Using Machine Learning to gain more insights from your data
As organizations have modernized their business intelligence architecture by moving analytics workloads into the cloud, this has opened the doors for leveraging other cloud services to gain deeper insights from data. Machine learning has been a hot topic lately, with new cloud services being introduced regularly. Adopting complex processes, such as machine learning, into your data pipelines has never been simpler. For example, here’s how you can leverage machine learning to apply sentiment analysis to tweets fetched from Twitter.
Integrating machine learning with a cloud-based business intelligence architecture
Speed, simplicity and scale are common factors that drive organizations towards a modern cloud-based business intelligence architecture. Leveraging cloud services for complex operations such as machine learning can yield all of these cloud benefits.
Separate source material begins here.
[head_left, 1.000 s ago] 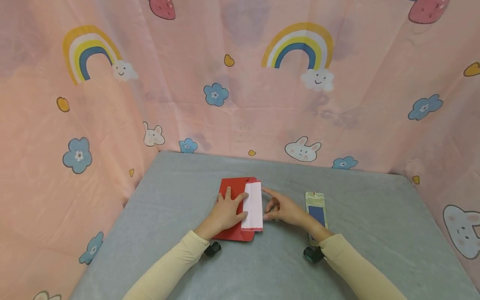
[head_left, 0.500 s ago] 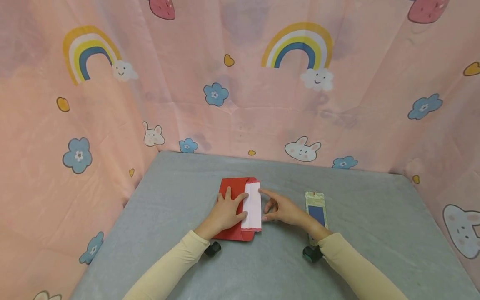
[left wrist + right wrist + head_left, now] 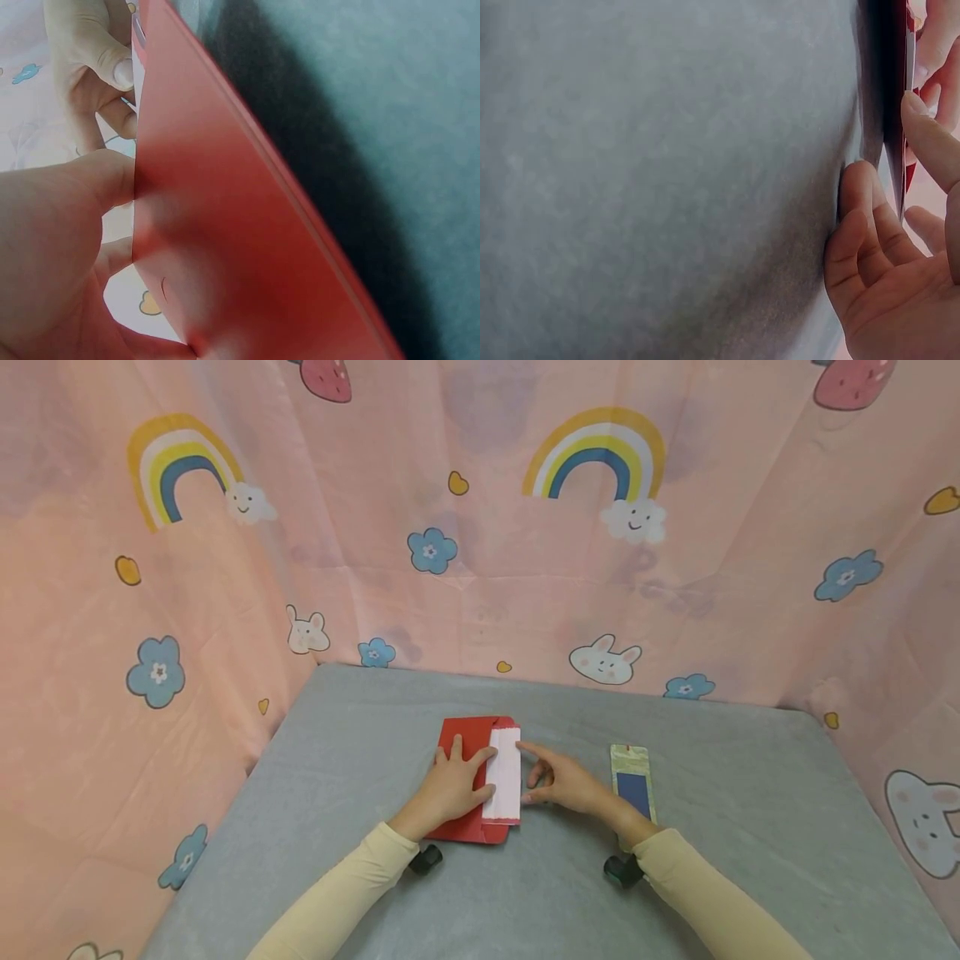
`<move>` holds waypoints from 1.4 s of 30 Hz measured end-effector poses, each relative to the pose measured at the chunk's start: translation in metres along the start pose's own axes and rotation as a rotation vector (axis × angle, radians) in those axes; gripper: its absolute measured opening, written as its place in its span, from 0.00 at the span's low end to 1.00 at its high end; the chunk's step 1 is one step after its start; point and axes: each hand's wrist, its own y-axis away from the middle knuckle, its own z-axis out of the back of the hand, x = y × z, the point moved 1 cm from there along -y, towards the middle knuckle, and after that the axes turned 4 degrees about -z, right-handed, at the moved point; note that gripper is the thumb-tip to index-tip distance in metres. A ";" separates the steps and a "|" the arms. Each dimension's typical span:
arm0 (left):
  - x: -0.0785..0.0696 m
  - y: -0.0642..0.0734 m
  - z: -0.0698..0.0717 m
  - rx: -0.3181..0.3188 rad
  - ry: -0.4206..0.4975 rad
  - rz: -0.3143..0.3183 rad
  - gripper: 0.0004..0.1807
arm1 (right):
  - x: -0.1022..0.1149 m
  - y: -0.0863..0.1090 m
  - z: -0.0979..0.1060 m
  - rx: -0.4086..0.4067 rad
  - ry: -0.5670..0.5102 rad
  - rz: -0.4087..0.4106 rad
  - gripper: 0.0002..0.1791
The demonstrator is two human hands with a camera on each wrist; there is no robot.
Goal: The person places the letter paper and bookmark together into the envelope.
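A red envelope (image 3: 468, 733) lies flat on the grey table, its mouth towards the right. At that mouth is a flat white packet (image 3: 506, 777) with red jagged ends; its left part is hidden, seemingly inside the envelope. My left hand (image 3: 450, 783) rests on both with fingers spread: fingers on the red paper, thumb and forefinger on the packet's left side. Along the packet's right edge my right hand (image 3: 564, 779) touches with forefinger and thumb tips, the other fingers bent loosely. In the left wrist view the envelope's side (image 3: 225, 195) looms close beneath the left hand.
A gold-green strip-shaped packet (image 3: 633, 781) with a dark blue panel lies to the right, partly under my right forearm. Black wrist cameras sit below both wrists. The grey table (image 3: 750, 810) meets a pink patterned curtain (image 3: 480, 610) at the back and sides.
My right hand has shifted slightly left, and the packet's right edge has moved a little left with it, deeper towards the envelope. My left hand has stayed in place.
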 end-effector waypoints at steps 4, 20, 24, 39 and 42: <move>0.000 0.000 0.001 0.001 0.003 0.001 0.37 | 0.000 0.000 -0.001 -0.011 0.011 0.004 0.47; -0.001 0.002 0.001 0.010 0.013 0.010 0.38 | 0.001 -0.002 -0.004 -0.019 0.013 -0.013 0.46; -0.001 0.002 0.002 0.010 0.009 0.005 0.38 | 0.003 -0.003 -0.004 -0.021 0.028 -0.015 0.46; -0.002 0.003 0.004 0.002 0.006 0.001 0.37 | 0.010 -0.005 -0.006 -0.038 0.024 -0.006 0.46; -0.002 0.003 0.004 0.003 0.006 0.002 0.37 | 0.009 -0.006 -0.007 -0.042 0.025 -0.005 0.46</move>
The high level architecture of what’s been implemented in this article is represented in the following diagram:
For sentiment analysis, we are using Amazon Comprehend, a fantastic natural language processing (NLP) AWS service. The rest of the business intelligence architecture is already in AWS, so leveraging existing AWS services for machine learning was an easy choice (and simple to implement!). However, we could have just as easily integrated with other cloud-based machine learning services, such as IBM Watson, Google Natural Language, or many of the other machine learning services that exist today. Most of these types of services are easy to set up and integrate into your architecture, and can help you gain insights from your data faster.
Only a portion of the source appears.